### Problem details
Would you please give all the lines below again, exactly as they stand?

### Source material
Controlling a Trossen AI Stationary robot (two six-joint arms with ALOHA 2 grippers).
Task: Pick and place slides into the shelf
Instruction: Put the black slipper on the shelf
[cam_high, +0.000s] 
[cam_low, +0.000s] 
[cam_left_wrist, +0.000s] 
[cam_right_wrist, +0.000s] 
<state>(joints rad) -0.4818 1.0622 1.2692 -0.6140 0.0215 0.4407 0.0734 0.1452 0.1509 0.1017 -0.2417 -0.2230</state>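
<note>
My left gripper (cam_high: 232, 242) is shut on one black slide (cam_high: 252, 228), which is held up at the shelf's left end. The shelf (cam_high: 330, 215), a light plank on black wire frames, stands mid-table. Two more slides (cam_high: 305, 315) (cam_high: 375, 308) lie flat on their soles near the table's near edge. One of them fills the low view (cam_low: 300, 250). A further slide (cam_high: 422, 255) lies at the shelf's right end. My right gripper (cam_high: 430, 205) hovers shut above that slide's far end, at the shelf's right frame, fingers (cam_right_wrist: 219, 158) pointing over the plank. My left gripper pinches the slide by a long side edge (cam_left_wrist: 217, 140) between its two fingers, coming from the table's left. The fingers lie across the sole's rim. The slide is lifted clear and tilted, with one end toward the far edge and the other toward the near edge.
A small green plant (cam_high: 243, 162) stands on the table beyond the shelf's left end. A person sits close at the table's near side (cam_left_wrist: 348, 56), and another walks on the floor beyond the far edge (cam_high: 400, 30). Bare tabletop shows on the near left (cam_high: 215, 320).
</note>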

### Answer section
Controlling a Trossen AI Stationary robot (two six-joint arms with ALOHA 2 grippers).
Task: Pick and place slides into the shelf
Instruction: Put the black slipper on the shelf
[cam_high, +0.000s] 
[cam_low, +0.000s] 
[cam_left_wrist, +0.000s] 
[cam_right_wrist, +0.000s] 
<state>(joints rad) -0.4818 1.0622 1.2692 -0.6140 0.0215 0.4407 0.0734 0.1452 0.1509 0.1017 -0.2417 -0.2230</state>
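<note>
My left gripper (cam_high: 232, 242) is shut on one black slide (cam_high: 252, 228), which is held up at the shelf's left end. The shelf (cam_high: 330, 215), a light plank on black wire frames, stands mid-table. Two more slides (cam_high: 305, 315) (cam_high: 375, 308) lie flat on their soles near the table's near edge. One of them fills the low view (cam_low: 300, 250). A further slide (cam_high: 422, 255) lies at the shelf's right end. My right gripper (cam_high: 430, 205) hovers shut above that slide's far end, at the shelf's right frame, fingers (cam_right_wrist: 219, 158) pointing over the plank. My left gripper pinches the slide by a long side edge (cam_left_wrist: 217, 140) between its two fingers, coming from the table's left. The fingers lie across the sole's rim. The slide is lifted clear and tilted, with one end toward the far edge and the other toward the near edge.
A small green plant (cam_high: 243, 162) stands on the table beyond the shelf's left end. A person sits close at the table's near side (cam_left_wrist: 348, 56), and another walks on the floor beyond the far edge (cam_high: 400, 30). Bare tabletop shows on the near left (cam_high: 215, 320).
</note>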

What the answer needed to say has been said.